> _Task item_
Please restate word for word the lines of the entries below from the one with "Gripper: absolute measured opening" to the one with "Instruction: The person", inclusive, and leave out every picture.

> _Material provided_

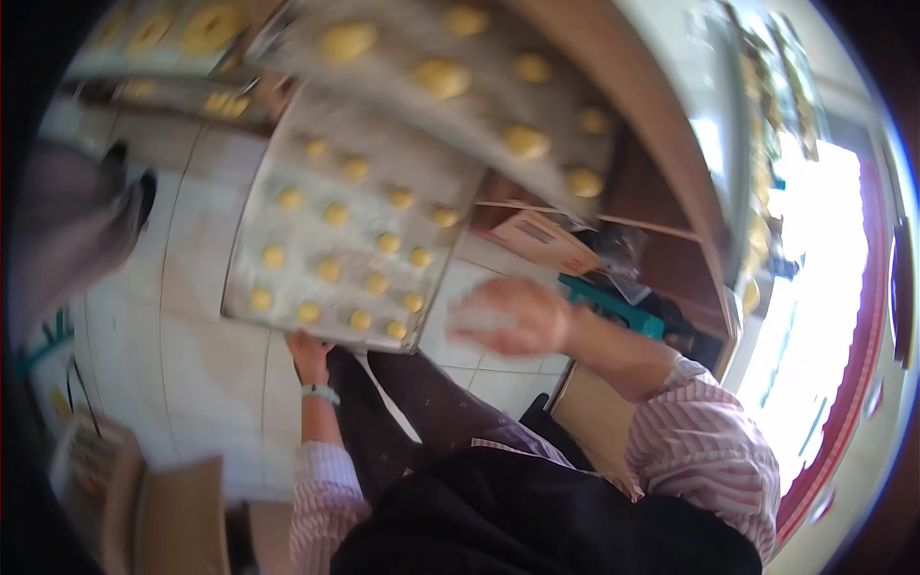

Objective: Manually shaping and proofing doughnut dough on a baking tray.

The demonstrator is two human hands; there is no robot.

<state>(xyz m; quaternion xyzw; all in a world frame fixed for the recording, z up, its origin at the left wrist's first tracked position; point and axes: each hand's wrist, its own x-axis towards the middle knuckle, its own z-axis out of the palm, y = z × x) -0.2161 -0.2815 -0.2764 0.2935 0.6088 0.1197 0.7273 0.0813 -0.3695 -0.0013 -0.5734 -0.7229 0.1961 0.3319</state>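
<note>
A metal baking tray (287, 244) with rows of small round yellow dough pieces (335, 213) is held out in front of me at waist height. My left hand (309, 356) is closed on its near edge, the thumb side against the rim and the rest of the fingers hidden below. To the right of the tray, apart from it, hangs my right hand (513, 316). Motion blurs its fingers, and nothing can be made out in them. Above the far part of this tray, a second tray (402, 105) carries larger-looking yellow dough pieces (443, 77).
A wooden table (661, 105) curves along the upper right, with a cardboard box (546, 240) and a green crate (613, 307) beneath. At the left stands another person (72, 225). Cardboard boxes (182, 517) sit at lower left. More yellow rounds (213, 29) lie at the top left.
</note>
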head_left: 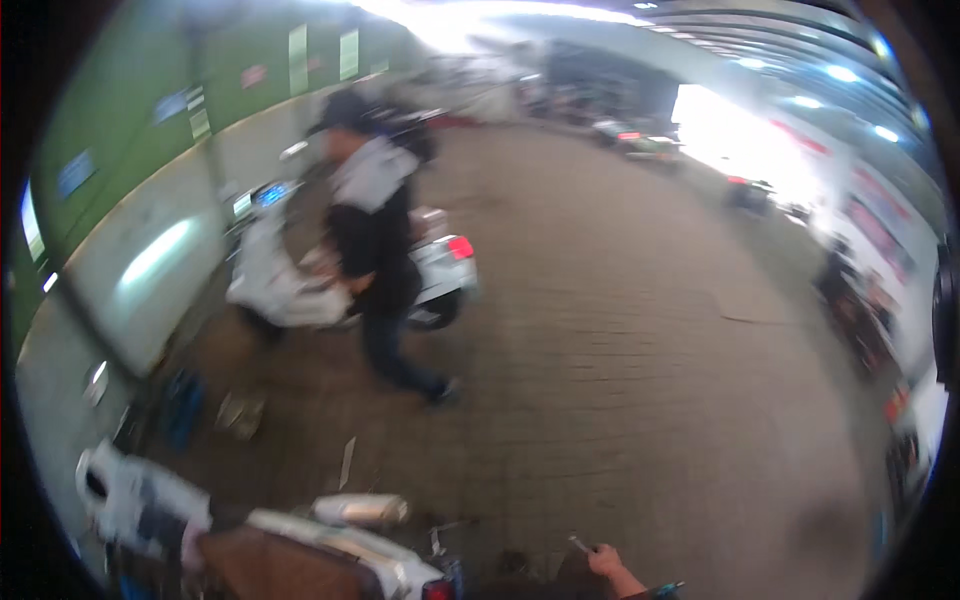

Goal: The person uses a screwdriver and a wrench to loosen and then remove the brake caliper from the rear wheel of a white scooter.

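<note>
My right hand (608, 562) is at the bottom edge, right of centre, closed on a small metal tool (578, 543) that looks like a wrench. To its left stands a white scooter (400, 555) with a brown panel or seat (275, 560) and a red tail light. A silver cylindrical part (360, 509) shows along its far side, with a thin pale strip (348, 462) on the paving beyond. My left hand is out of view.
Another person (375, 235) in a dark and light top walks beside a second white scooter (260, 280). A green-topped wall (120, 130) runs along the left, with blue items (180, 405) at its foot. Parked vehicles (850, 305) line the right wall of the paved floor (640, 330).
</note>
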Action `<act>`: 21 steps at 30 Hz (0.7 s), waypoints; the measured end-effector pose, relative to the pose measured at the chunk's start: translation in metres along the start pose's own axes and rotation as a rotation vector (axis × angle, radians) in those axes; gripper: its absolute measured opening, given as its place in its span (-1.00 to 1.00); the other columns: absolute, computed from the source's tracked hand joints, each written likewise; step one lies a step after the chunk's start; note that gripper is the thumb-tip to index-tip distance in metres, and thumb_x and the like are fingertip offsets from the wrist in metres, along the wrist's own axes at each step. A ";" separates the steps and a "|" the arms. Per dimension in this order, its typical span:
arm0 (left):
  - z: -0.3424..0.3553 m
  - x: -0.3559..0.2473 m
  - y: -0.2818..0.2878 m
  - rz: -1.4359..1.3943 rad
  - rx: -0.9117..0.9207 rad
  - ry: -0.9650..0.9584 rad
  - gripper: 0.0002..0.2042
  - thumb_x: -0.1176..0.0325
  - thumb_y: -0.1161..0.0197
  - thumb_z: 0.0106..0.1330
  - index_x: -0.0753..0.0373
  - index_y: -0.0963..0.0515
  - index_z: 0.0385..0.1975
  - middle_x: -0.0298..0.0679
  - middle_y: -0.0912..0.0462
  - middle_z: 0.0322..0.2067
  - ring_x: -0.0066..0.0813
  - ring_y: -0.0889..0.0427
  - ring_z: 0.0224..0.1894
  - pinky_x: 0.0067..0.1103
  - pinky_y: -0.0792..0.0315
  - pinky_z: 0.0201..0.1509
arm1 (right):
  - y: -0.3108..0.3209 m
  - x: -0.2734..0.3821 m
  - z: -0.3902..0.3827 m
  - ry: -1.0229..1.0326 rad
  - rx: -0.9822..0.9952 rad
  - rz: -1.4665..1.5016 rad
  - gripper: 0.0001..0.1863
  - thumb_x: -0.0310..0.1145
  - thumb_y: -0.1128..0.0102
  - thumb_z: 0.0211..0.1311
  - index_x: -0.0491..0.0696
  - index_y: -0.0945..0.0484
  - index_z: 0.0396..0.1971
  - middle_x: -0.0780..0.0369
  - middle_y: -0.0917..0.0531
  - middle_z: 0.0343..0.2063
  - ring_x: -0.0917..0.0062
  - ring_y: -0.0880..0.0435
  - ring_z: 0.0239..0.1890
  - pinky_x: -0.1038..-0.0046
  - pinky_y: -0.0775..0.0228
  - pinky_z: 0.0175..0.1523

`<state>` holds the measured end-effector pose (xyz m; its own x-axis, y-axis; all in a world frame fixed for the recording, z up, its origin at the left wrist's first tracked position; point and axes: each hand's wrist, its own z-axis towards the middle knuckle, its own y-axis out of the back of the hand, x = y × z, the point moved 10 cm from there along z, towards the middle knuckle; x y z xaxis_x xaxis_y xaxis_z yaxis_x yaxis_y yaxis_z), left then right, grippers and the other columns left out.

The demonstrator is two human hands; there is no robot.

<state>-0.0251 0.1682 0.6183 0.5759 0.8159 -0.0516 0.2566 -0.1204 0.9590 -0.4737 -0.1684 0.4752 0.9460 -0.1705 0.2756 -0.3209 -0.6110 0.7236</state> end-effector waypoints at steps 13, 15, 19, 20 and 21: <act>-0.029 0.041 -0.038 -0.058 0.348 0.245 -0.10 -0.11 -0.38 -0.08 -0.36 -0.13 0.38 0.02 0.50 0.46 0.06 0.58 0.48 0.05 0.49 0.47 | -0.037 0.371 0.141 0.640 0.420 -0.760 -0.45 -0.04 -0.10 0.22 -0.21 -0.53 -0.01 -0.12 -0.54 0.03 0.04 -0.49 0.14 0.16 -0.37 0.16; -0.043 0.044 -0.051 0.022 0.402 0.293 -0.08 -0.06 -0.44 -0.11 -0.41 -0.14 0.37 -0.02 0.53 0.46 -0.02 0.59 0.49 0.03 0.47 0.48 | -0.058 0.418 0.141 0.636 0.464 -0.881 -0.42 -0.07 -0.10 0.22 -0.18 -0.48 0.10 -0.08 -0.52 0.09 0.10 -0.49 0.17 0.20 -0.34 0.23; -0.042 0.027 -0.062 0.147 0.296 0.548 -0.03 0.09 -0.46 -0.07 -0.22 -0.05 0.42 0.04 0.39 0.45 0.01 0.45 0.50 0.01 0.34 0.48 | -0.129 0.454 0.195 0.899 0.583 -1.035 -0.46 -0.07 -0.07 0.24 -0.18 -0.49 0.06 -0.12 -0.54 0.03 0.07 -0.49 0.15 0.17 -0.34 0.21; -0.017 0.026 -0.029 -0.038 0.300 0.736 -0.03 0.13 -0.44 -0.04 -0.10 -0.04 0.43 0.07 0.27 0.44 0.03 0.36 0.50 0.01 0.31 0.48 | -0.140 0.488 0.177 0.954 0.648 -1.039 -0.47 -0.08 -0.06 0.24 -0.19 -0.49 0.04 -0.14 -0.55 0.00 0.05 -0.50 0.13 0.15 -0.34 0.20; 0.012 0.009 -0.023 -0.241 0.301 0.913 -0.04 0.16 -0.43 -0.01 0.02 -0.03 0.44 0.11 0.15 0.44 0.05 0.26 0.50 0.00 0.28 0.48 | -0.143 0.524 0.179 0.996 0.699 -1.054 -0.48 -0.08 -0.06 0.24 -0.19 -0.50 0.02 -0.15 -0.56 -0.02 0.03 -0.50 0.12 0.14 -0.35 0.19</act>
<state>-0.0164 0.1713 0.5925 -0.3048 0.9448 0.1201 0.5475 0.0706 0.8338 0.0761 -0.3087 0.4032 0.2275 0.9087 0.3500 0.7682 -0.3884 0.5090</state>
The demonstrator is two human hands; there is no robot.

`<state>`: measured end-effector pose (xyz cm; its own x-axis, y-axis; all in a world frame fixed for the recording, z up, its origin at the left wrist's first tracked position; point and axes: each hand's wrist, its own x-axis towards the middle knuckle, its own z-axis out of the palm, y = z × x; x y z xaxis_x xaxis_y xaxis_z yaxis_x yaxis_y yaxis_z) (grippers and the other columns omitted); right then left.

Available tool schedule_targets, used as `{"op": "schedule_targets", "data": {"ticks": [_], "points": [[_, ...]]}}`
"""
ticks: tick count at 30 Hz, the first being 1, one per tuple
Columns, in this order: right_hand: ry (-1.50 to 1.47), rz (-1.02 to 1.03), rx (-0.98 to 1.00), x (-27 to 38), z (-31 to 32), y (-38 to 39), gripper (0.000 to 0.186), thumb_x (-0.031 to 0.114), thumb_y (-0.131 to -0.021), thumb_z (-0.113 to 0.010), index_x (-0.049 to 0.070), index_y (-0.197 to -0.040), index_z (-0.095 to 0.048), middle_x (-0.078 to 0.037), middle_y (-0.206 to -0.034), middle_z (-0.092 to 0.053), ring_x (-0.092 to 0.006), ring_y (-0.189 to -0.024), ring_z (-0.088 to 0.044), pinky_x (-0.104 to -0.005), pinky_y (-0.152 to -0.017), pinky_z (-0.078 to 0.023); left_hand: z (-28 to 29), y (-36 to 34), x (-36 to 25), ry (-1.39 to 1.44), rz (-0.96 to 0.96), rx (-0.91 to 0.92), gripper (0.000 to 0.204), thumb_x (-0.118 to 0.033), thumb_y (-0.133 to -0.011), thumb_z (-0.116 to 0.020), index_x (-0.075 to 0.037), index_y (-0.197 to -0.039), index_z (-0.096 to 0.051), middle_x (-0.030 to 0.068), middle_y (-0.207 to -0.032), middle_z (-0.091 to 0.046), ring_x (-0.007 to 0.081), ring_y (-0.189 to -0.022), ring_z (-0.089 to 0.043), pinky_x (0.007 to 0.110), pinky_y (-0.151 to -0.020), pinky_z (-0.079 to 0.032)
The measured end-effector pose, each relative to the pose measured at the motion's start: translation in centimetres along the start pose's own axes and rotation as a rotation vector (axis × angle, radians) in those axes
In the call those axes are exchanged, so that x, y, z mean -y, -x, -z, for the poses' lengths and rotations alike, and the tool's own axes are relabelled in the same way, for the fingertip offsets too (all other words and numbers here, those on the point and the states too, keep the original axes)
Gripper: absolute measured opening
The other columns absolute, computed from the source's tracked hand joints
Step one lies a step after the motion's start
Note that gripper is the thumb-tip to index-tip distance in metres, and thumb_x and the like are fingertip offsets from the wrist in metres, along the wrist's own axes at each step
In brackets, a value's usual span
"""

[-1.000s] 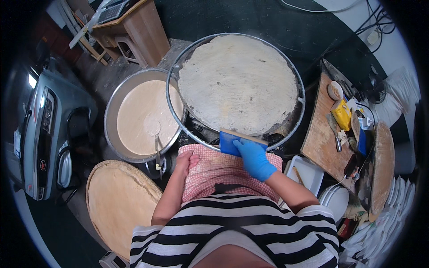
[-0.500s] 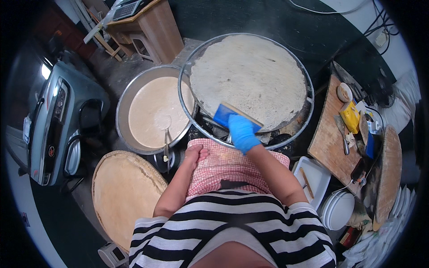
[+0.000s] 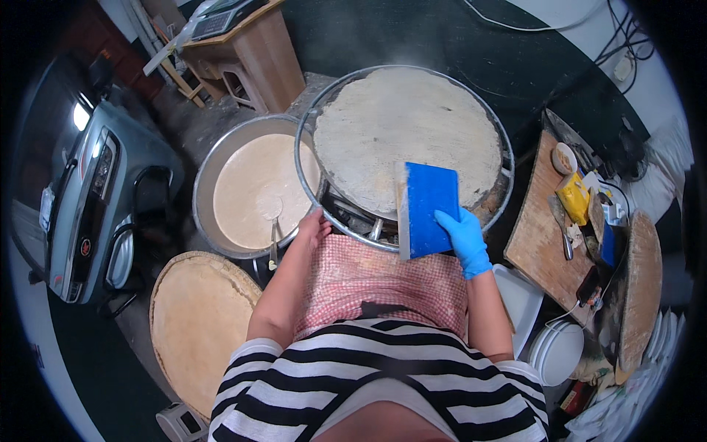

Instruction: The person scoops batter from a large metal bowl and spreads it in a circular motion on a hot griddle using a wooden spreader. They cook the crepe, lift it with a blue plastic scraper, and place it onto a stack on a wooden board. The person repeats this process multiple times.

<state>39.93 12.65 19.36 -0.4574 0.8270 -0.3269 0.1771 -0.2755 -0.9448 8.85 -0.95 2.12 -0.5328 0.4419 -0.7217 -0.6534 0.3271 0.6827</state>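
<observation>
My right hand (image 3: 462,237), in a blue glove, is closed on a wide blue scraper (image 3: 433,210). The scraper stands crosswise over the near rim of a round griddle, its pale edge turned left. A thin layer of pale batter (image 3: 405,132) covers most of the griddle's surface, uneven at the edges. Bare and with its fingers apart, my left hand (image 3: 314,227) is beside the griddle's metal ring (image 3: 300,166), near the basin. In that metal basin (image 3: 202,180) lies pale beige batter (image 3: 254,177), with a ladle (image 3: 273,239) standing in it.
A large round stack of thin flat sheets (image 3: 199,324) lies at lower left. To the right, a wooden board (image 3: 534,221) carries a bowl (image 3: 564,158), a yellow packet (image 3: 573,197) and tools. A white tray (image 3: 519,295) and white tubs (image 3: 557,352) sit below. A vehicle (image 3: 110,199) stands left.
My right hand has moved right and turned the scraper from lying low along the near rim to nearly upright. My left hand has left the apron and moved up toward the ring.
</observation>
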Motion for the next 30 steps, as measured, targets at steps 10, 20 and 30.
{"op": "schedule_targets", "data": {"ticks": [10, 20, 30], "points": [[-0.487, -0.096, -0.006, -7.5, 2.9, 4.2, 0.033, 0.015, -0.080, -0.063, -0.001, -0.108, -0.057, -0.008, -0.099, -0.061, -0.0164, -0.086, -0.058, -0.0287, -0.080, -0.046, -1.1, -1.0, -0.4, -0.098, -0.081, 0.026, 0.024, -0.027, -0.092, -0.048, -0.005, -0.102, -0.048, 0.0065, -0.085, -0.063, 0.0192, -0.075, -0.064, 0.025, -0.051, -0.050], [-0.758, -0.047, -0.093, -14.4, 3.7, 5.9, 0.040, 0.000, -0.076, -0.059, 0.004, -0.115, -0.049, -0.010, -0.103, -0.058, -0.0223, -0.088, -0.059, -0.0355, -0.077, -0.049, -7.5, 5.0, 7.9, 0.240, -0.044, 0.035, 0.024, -0.021, -0.093, -0.045, 0.002, -0.087, -0.050, 0.0127, -0.072, -0.057, 0.0207, -0.054, -0.054, 0.028, -0.043, -0.047], [-0.916, -0.136, -0.123, -20.2, 5.4, 6.1, 0.055, 0.006, -0.078, -0.057, 0.017, -0.128, -0.036, -0.008, -0.115, -0.049, -0.0246, -0.102, -0.051, -0.0411, -0.086, -0.045, -9.4, 8.4, 12.2, -0.222, 0.238, 0.556, 0.028, -0.028, -0.085, -0.059, -0.002, -0.094, -0.060, 0.0069, -0.085, -0.063, 0.0142, -0.069, -0.060, 0.025, -0.053, -0.049]]}}
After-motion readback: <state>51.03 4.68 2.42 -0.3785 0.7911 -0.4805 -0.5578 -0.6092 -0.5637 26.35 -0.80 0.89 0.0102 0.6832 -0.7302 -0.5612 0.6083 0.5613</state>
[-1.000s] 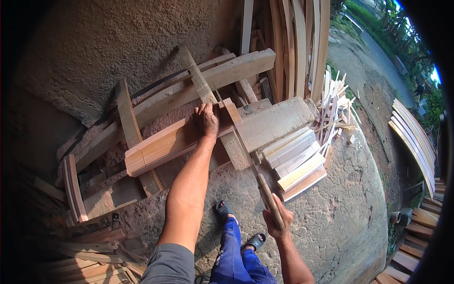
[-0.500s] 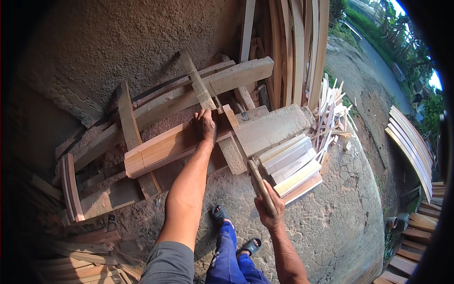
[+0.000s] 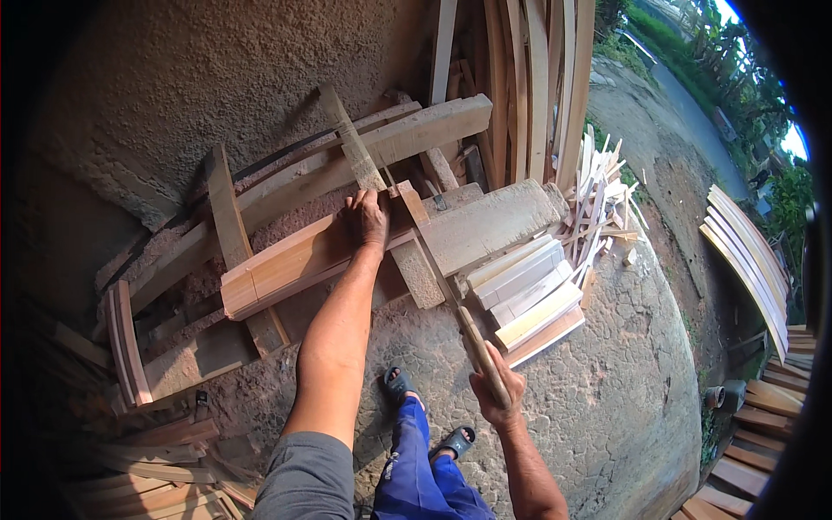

> _Response to the exercise_
Gripper: absolute measured opening
The other columns absolute, computed from the source's tracked hand joints
Step one lies a step after the motion's start
Note that gripper is the thumb-tip to index-tip distance in metres, and thumb_x and the like are fingertip offsets from the wrist in metres, along the wrist's own axes at each step
In brackets, a value's usual span
"""

[-1.000s] 
[-0.500s] 
[+0.000s] 

Instruction: The person scoops batter from a large metal bowl and spreads it in a circular motion on a hot griddle using a wooden spreader. They cook the crepe, lift it with a blue plastic scraper, and place it onto a stack on a wooden board. The person repeats this process multiple times.

Nothing remains to be added to the output.